Durante as décadas seguintes, a companhia viveu uma grande expansão de seus negócios para outras cidades do interior de São Paulo, como Barretos e Igarapava, além de novas unidades em Franca. Esse período foi marcado também pelo ingresso de outros familiares no negócio, tornando possível esse crescimento.

Aos 18 anos, Luiza Helena Trajano ingressou na empresa, passando por todos os departamentos até assumir a superintendência da companhia, em 1991. Em 1993, Luiza Helena criou a primeira Liquidação Fantástica, uma das estratégias de marketing e vendas mais copiadas do varejo brasileiro. 

Em abril de 2009, Luiza Helena Trajano sentiu a necessidade de profissionalizar a gestão e convidou o executivo Marcelo Silva a ajudá-la na administração da companhia. 

Silva, que permaneceu no cargo por oito anos, tinha um longo currículo em empresas familiares, e preparou a empresa para que Frederico Trajano, filho de Luiza Trajano e executivo da companhia, assumisse a presidência em janeiro de 2016. Luiza Helena Trajano foi então alçada à presidência do conselho de administração da empresa e Marcelo Silva à vice-presidência.

Atualmente, a Magazine Luiza é o grande destaque no que tange transformação digital no varejo.
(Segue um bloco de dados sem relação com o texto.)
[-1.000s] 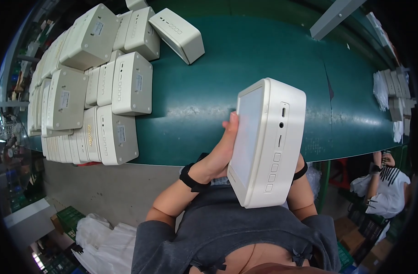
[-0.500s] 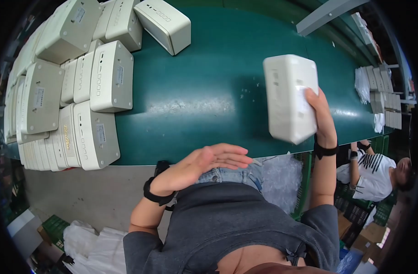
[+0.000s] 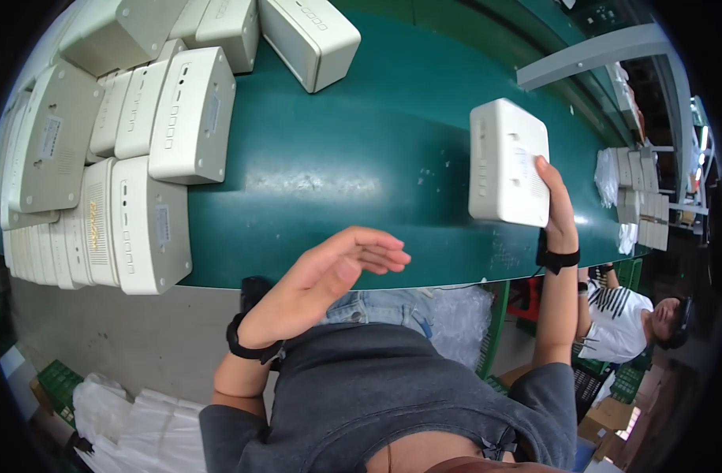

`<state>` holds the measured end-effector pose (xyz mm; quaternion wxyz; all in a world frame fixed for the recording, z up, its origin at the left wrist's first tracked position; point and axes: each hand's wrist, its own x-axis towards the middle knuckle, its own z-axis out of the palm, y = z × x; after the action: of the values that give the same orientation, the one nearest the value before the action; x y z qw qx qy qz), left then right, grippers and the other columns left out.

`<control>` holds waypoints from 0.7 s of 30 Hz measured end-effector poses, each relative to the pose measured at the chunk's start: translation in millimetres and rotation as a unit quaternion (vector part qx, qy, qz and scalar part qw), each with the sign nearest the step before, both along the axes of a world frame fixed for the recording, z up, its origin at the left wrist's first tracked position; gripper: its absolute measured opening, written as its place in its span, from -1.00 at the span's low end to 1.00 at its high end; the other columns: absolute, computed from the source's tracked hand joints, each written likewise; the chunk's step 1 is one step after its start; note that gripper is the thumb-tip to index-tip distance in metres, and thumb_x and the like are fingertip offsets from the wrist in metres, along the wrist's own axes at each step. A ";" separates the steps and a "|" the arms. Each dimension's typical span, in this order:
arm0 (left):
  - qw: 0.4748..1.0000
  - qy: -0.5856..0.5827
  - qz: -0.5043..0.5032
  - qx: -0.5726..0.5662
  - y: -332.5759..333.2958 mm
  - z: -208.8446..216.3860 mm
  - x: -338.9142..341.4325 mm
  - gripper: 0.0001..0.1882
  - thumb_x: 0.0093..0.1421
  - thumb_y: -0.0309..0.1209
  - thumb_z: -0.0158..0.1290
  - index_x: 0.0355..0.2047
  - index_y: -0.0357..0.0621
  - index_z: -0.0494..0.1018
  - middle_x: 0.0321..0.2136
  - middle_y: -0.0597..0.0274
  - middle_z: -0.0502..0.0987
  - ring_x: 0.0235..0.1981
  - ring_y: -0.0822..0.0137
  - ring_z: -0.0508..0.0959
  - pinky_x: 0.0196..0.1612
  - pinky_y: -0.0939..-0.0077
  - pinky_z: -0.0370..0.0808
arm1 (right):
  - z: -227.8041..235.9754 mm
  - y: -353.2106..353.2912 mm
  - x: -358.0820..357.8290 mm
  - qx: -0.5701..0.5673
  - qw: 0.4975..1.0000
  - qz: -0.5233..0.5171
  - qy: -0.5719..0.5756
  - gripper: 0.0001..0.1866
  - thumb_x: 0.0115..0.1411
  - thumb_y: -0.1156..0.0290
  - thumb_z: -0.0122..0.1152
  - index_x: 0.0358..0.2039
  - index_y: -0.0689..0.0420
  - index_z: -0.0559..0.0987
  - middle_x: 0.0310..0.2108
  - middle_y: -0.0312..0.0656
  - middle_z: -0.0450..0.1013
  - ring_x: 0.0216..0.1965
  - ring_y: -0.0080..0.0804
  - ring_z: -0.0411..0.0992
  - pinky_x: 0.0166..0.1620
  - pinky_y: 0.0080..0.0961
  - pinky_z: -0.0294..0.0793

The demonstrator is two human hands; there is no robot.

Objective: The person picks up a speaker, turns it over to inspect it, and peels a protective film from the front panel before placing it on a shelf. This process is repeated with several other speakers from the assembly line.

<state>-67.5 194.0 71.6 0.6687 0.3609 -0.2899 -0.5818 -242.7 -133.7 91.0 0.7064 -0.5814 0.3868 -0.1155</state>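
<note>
A white, box-shaped electronic device [image 3: 507, 162] with rounded corners is up over the green table on the right. My right hand [image 3: 560, 205] grips it by its right side, the thumb lying across its face. My left hand [image 3: 317, 284] hovers at the table's front edge, palm turned inward, fingers stretched and slightly curved, with nothing in it. To its left stand rows of similar cream devices [image 3: 152, 225], packed side by side and partly stacked, with ports and buttons along their narrow sides. One more device [image 3: 313, 43] sits apart at the far side of the table.
The green tabletop [image 3: 321, 158] runs across the view. A grey metal post [image 3: 589, 55] rises at the far right. More white devices [image 3: 645, 197] and plastic wrap [image 3: 607, 177] lie beyond. At right another person [image 3: 621, 315] works near green crates. Clear plastic bags [image 3: 455, 323] hang below the edge.
The device in my right hand has turned, showing its buttoned narrow side and a flatter face. My left hand has shifted slightly left, its fingers more curved. The whole view has shifted a little.
</note>
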 end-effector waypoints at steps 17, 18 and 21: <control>0.949 -0.244 0.200 -0.029 -48.0 3.5 12.4 -0.29 -0.13 -0.43 0.36 0.01 -0.20 0.24 -0.17 0.19 0.43 -0.18 0.39 0.49 -0.19 0.53 0.49 | -23.3 100.5 16.5 0.066 0.983 0.164 -0.051 -0.32 0.26 -0.05 -0.09 0.19 0.25 0.23 0.12 0.09 0.27 0.03 -0.18 0.36 0.04 -0.35 0.40; 0.946 -0.243 0.215 -0.015 -46.0 3.4 11.9 -0.32 -0.13 -0.43 0.36 -0.03 -0.19 0.25 -0.21 0.21 0.44 -0.19 0.40 0.49 -0.19 0.53 0.49 | -14.1 94.2 21.3 0.057 0.987 0.152 -0.015 -0.37 0.26 0.00 -0.05 0.18 0.22 0.28 0.12 0.03 0.29 0.07 -0.25 0.34 0.07 -0.40 0.37; 0.941 -0.240 0.240 0.010 -46.7 3.3 8.0 -0.39 -0.13 -0.42 0.36 -0.11 -0.18 0.26 -0.28 0.24 0.46 -0.22 0.43 0.49 -0.20 0.55 0.48 | 5.4 89.6 22.6 0.076 0.977 0.148 -0.134 -0.28 0.20 -0.06 0.03 0.18 0.23 0.26 0.17 0.03 0.23 0.14 -0.22 0.27 0.14 -0.33 0.29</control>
<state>-59.4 147.3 74.9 0.6952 0.5554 -0.3407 -0.3036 -220.1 -44.1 96.3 0.8030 -0.5564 0.2060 -0.0564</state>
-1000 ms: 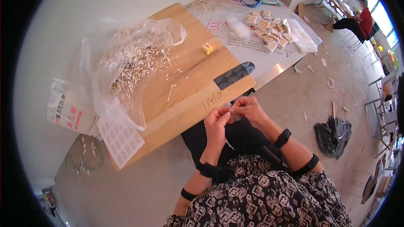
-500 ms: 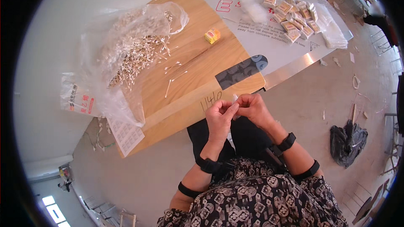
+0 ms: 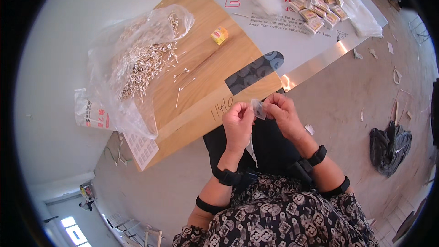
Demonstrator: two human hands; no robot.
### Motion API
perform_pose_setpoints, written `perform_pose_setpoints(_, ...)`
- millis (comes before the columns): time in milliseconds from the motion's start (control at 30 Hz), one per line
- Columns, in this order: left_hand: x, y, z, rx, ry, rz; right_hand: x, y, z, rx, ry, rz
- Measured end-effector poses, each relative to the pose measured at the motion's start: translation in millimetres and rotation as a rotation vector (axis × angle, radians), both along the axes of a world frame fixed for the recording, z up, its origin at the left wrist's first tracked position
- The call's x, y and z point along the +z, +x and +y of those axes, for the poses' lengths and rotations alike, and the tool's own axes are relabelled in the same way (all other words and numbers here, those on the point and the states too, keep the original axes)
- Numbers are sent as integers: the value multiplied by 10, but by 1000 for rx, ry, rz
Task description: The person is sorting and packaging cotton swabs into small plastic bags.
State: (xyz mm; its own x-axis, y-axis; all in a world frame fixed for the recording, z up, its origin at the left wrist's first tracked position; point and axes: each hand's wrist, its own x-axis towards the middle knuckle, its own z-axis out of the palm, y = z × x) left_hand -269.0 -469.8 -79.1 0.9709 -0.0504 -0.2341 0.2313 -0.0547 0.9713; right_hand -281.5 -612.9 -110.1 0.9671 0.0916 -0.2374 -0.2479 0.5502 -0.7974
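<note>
Between my two hands, just off the table's near edge, a small clear plastic bag [image 3: 258, 109] is stretched out. My left hand [image 3: 238, 121] pinches one side of it, and my right hand [image 3: 284, 113] pinches the other. What the bag holds, if anything, I cannot make out. On the wooden tabletop [image 3: 201, 68] beyond lie a few loose cotton swabs [image 3: 184, 90]. A small yellow and orange box [image 3: 219, 35] sits farther back. To the left, a large open plastic bag [image 3: 98, 71] spills a heap of cotton swabs [image 3: 145, 71].
At the far right, a pile of small packed boxes [image 3: 315, 4] lies on a grey printed sheet [image 3: 274, 32], beside a stack of clear bags [image 3: 361, 16]. A label sheet [image 3: 141, 150] hangs at the table's left corner. A black bag [image 3: 389, 148] lies on the floor.
My hands have drawn slightly apart, so the small clear bag between them now shows spread out. The whole view has shifted a little.
</note>
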Motion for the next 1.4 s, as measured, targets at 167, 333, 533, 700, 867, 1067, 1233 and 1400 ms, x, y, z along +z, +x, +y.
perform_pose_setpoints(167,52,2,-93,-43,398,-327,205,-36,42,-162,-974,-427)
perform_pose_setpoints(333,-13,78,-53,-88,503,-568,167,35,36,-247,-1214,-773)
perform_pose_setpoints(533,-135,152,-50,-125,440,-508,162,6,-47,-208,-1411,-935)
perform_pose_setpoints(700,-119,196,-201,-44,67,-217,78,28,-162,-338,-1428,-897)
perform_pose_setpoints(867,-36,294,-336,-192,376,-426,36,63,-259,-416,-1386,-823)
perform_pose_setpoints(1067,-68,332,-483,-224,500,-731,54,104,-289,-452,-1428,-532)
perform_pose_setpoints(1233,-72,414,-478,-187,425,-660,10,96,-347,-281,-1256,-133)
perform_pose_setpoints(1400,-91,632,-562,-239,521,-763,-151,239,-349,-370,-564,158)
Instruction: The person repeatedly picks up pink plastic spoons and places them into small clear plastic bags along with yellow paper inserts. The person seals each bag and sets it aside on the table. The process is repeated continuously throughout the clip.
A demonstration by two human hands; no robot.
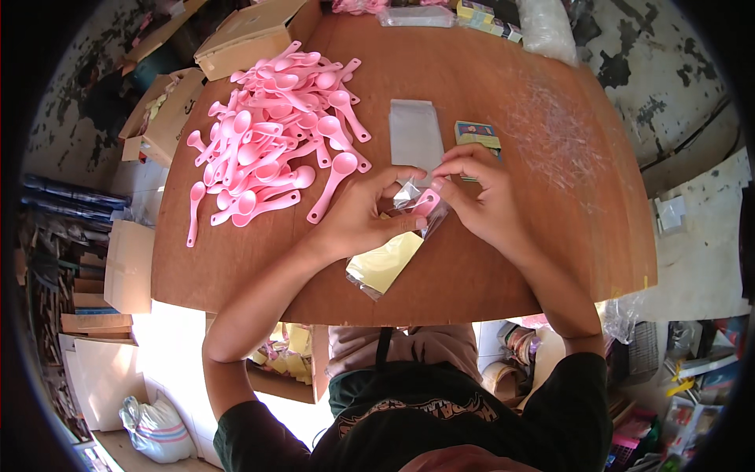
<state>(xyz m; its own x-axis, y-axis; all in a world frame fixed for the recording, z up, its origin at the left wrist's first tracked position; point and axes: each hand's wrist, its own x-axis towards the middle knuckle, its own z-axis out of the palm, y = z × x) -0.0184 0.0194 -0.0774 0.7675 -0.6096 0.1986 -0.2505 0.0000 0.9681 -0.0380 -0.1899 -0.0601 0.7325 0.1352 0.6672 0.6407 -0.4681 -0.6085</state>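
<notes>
Over the near middle of the table, my left hand (pixel 368 211) is closed around a small clear plastic bag (pixel 374 294). Inside the bag shows a pale yellow card (pixel 389 262), and a pink spoon's handle end (pixel 427 203) sticks up near the bag's upper end. My right hand (pixel 484 193) pinches the bag's upper edge by the handle, fingertips close to those of my left. The spoon's bowl is hidden by my left hand. Just beyond my hands lie a stack of clear bags (pixel 415 130) and a small stack of printed cards (pixel 476 134).
A heap of pink spoons (pixel 271 130) covers the table's left side. Thin clear plastic strips (pixel 558 141) are scattered at right. Cardboard boxes (pixel 255 35) stand at the far left, and a roll of clear wrap (pixel 546 31) at the back. An open box of yellow-carded packs (pixel 287 354) is below the table's edge.
</notes>
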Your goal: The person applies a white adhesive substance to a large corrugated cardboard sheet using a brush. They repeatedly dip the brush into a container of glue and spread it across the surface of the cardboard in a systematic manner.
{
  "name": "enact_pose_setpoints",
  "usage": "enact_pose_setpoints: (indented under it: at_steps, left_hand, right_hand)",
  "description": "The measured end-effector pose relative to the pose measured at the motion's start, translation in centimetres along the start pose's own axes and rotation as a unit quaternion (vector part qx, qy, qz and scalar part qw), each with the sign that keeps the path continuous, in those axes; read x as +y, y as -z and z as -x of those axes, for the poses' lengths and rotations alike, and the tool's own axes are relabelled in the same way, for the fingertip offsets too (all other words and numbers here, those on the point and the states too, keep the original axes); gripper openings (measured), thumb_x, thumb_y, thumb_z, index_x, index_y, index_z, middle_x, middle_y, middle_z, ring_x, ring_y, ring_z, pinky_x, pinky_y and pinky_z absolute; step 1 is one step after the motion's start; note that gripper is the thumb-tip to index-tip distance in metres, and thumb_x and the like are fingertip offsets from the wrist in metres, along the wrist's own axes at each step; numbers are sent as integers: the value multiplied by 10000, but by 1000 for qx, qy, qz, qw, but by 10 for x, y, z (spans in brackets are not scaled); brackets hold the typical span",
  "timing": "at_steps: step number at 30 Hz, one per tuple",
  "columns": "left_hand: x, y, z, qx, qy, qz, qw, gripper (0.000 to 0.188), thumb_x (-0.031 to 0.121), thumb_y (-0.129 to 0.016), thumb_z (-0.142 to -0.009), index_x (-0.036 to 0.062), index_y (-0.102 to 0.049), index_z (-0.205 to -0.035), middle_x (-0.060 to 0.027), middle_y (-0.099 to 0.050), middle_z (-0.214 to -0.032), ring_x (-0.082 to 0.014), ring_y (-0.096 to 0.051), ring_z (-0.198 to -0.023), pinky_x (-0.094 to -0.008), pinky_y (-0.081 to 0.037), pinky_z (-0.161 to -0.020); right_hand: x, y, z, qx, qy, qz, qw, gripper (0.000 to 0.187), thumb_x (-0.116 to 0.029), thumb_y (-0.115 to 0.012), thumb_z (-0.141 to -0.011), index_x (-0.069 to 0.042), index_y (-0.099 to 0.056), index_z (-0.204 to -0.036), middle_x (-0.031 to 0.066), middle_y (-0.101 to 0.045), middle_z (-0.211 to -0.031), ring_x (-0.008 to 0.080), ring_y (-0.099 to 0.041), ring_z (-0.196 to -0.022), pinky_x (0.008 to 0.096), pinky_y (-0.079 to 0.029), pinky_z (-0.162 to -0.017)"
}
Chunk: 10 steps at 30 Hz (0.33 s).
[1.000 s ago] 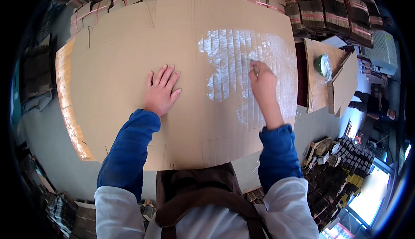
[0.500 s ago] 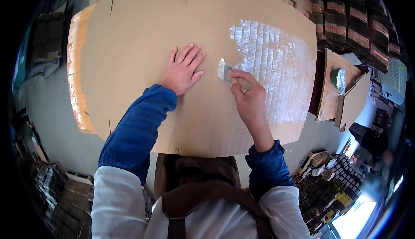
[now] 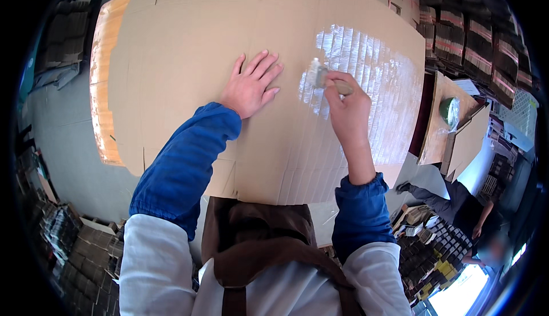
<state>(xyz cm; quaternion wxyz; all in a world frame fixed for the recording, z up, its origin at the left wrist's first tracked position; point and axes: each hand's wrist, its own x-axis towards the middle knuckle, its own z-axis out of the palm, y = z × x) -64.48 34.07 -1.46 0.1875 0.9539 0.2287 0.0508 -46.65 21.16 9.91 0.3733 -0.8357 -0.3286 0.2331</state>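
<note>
A large flat cardboard sheet (image 3: 189, 59) lies on top of a stack of the same sheets. My left hand (image 3: 251, 84) rests flat on it, fingers spread, near the middle. My right hand (image 3: 346, 107) grips a brush (image 3: 320, 76) whose bristles touch the cardboard at the left edge of a wet, shiny glue patch (image 3: 377, 82) covering the sheet's right part.
The edge of the cardboard stack (image 3: 103, 87) shows orange on the left. An open box with a green container (image 3: 449, 110) stands to the right. Bundles of folded cartons (image 3: 474, 42) line the back right. Another person (image 3: 463, 207) bends over at the lower right.
My right hand has drawn the brush from the right side of the sheet leftward to the glue patch's left edge. My left hand stayed flat on the cardboard.
</note>
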Motion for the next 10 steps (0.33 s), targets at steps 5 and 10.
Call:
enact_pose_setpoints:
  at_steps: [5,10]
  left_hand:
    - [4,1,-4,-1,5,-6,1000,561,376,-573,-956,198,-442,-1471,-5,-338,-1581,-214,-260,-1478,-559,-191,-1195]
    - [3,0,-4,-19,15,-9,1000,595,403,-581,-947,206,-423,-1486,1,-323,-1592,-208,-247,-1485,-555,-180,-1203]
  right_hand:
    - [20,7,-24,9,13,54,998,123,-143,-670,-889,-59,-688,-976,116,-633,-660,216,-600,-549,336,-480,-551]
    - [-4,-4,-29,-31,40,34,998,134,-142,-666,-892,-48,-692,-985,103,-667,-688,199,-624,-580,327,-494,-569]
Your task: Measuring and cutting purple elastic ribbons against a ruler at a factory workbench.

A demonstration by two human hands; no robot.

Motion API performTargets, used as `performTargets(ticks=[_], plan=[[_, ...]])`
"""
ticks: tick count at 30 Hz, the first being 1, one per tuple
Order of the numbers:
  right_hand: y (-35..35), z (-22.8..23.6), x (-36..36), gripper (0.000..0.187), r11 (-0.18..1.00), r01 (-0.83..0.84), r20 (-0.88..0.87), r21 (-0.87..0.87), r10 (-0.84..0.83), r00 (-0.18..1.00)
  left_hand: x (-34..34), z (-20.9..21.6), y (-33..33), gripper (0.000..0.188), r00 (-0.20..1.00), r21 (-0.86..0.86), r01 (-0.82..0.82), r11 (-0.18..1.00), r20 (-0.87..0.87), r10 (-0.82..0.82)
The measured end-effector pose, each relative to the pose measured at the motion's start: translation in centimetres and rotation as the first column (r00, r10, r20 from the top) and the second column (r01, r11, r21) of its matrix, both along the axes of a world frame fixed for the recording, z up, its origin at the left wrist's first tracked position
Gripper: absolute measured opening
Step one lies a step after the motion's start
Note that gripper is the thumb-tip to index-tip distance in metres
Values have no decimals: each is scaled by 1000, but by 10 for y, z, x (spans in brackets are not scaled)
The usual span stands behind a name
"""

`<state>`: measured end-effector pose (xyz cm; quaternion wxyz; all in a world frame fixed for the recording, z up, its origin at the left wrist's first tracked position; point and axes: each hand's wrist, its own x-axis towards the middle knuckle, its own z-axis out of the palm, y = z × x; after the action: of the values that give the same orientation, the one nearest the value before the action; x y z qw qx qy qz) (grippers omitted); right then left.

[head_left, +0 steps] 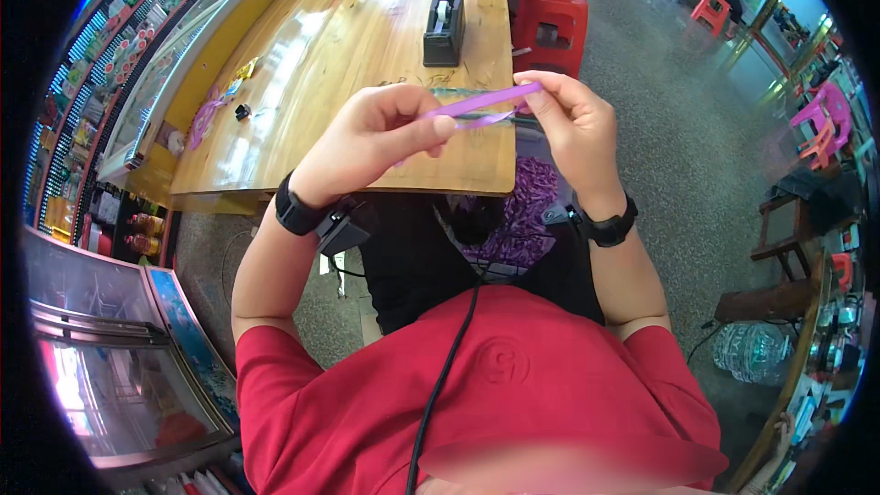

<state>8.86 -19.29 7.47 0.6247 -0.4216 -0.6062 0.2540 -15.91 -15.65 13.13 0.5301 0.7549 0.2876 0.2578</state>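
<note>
A flat purple ribbon [486,104] is stretched between my two hands above the near edge of the wooden table [321,46]. It appears doubled, with a thinner lower strand under the upper one. My left hand [367,137] pinches its left end between thumb and curled fingers. At the other end, the thumb and fingertips of my right hand [582,133] are closed on the ribbon. Beyond my hands stands a black tape dispenser [445,37]. Below the table edge, by my legs, lies a heap of purple ribbon pieces [530,206], partly hidden by my right wrist and leg.
Purple strips [207,119] and a small black object [242,112] lie at the table's left. A red stool [555,23] with a seated person stands past the right edge. Glass-fronted cabinets [119,385] line my left; a large clear bottle [753,353] is at right.
</note>
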Motion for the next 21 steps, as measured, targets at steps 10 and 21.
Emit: performTargets(ticks=[10, 21], plan=[[-6, 3, 62, 24, 840, -437, -335, -322, 330, 882, -3, -3, -8, 34, 987, 34, -153, 988, 46, 152], [-13, -17, 44, 50, 972, -182, 154, -151, 205, 967, 30, -20, -10, 27, 993, -269, -89, 959, 50, 106]])
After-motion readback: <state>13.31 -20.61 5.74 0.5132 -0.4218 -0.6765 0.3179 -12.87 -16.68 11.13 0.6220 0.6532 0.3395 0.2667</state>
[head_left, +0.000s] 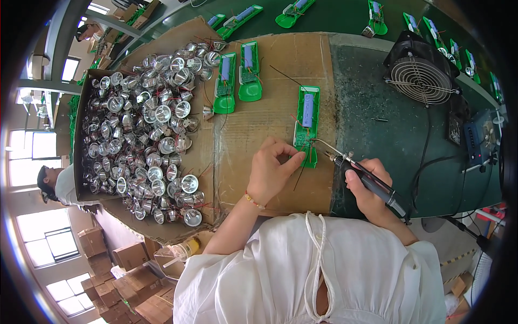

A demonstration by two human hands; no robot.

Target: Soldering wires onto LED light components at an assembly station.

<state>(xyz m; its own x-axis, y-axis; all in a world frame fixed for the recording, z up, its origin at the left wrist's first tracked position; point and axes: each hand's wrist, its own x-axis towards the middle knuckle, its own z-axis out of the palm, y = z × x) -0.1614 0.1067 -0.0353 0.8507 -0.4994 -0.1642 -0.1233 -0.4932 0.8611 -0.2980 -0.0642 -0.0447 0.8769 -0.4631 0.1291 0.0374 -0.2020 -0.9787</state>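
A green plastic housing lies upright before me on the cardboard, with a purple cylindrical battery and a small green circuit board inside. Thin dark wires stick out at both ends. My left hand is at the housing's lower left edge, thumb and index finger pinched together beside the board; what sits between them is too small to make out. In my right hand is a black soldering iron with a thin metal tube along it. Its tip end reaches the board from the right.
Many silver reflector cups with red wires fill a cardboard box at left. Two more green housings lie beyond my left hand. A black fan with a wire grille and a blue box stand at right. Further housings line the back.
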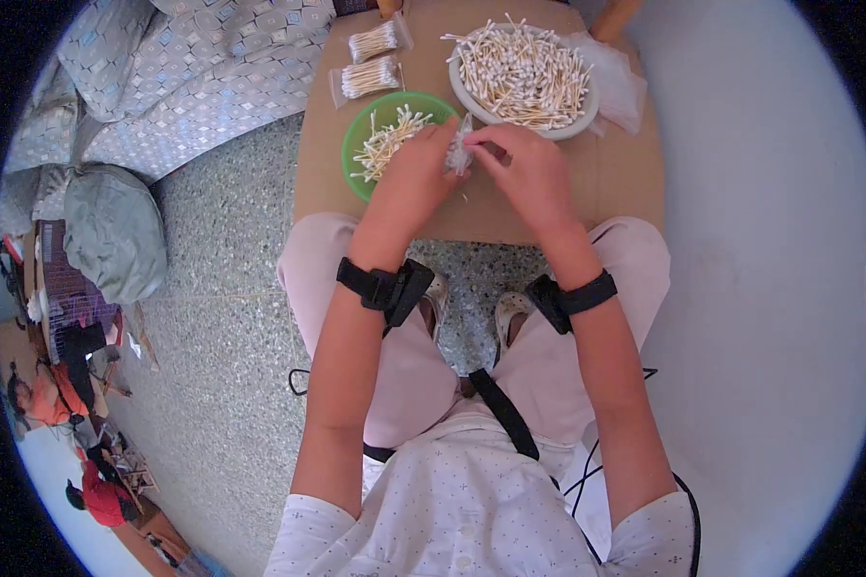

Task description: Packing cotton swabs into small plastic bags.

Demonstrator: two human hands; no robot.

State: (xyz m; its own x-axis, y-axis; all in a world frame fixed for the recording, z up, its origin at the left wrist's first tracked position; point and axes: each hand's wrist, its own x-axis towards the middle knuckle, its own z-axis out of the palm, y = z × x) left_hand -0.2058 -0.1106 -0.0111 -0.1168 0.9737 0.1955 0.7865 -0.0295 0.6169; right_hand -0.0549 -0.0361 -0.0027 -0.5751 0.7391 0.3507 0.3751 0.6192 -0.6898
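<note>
My left hand (420, 173) reaches over the right rim of a green bowl (349, 154) and holds a small clear plastic bag (459, 152). Its fingers are closed on the bag's left side. At the bag's right edge, my right hand (526, 171) pinches the plastic between thumb and fingertips. What is inside the bag, if anything, is too small to tell. Loose cotton swabs (389, 142) with white tips lie jumbled in the green bowl, partly hidden by my left hand. Beyond my right hand, a white bowl (457, 88) is heaped with many more swabs (522, 75).
Two filled bags of cotton swabs (369, 77) lie at the table's far left. Flat clear plastic bags (614, 85) rest right of the white bowl. The brown tabletop (606, 183) meets a pale wall (751, 240). Patterned bedding (212, 87) is at left; two people sit farther off.
</note>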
Além disso, outro ponto que chama bastante a atenção é o grande número de aquisições da companhia, incluindo empresas de diversos segmentos, desde tecnologia até publicidade. 

Em 2020 o Magalu faturou R$ 24.377.000.000 e, com isso, se garantiu na quinta colocação do ranking. Este resultado mostrou o forte crescimento da empresa, pois, ano anterior, o faturamento havia sido R$ 18.896.500.000.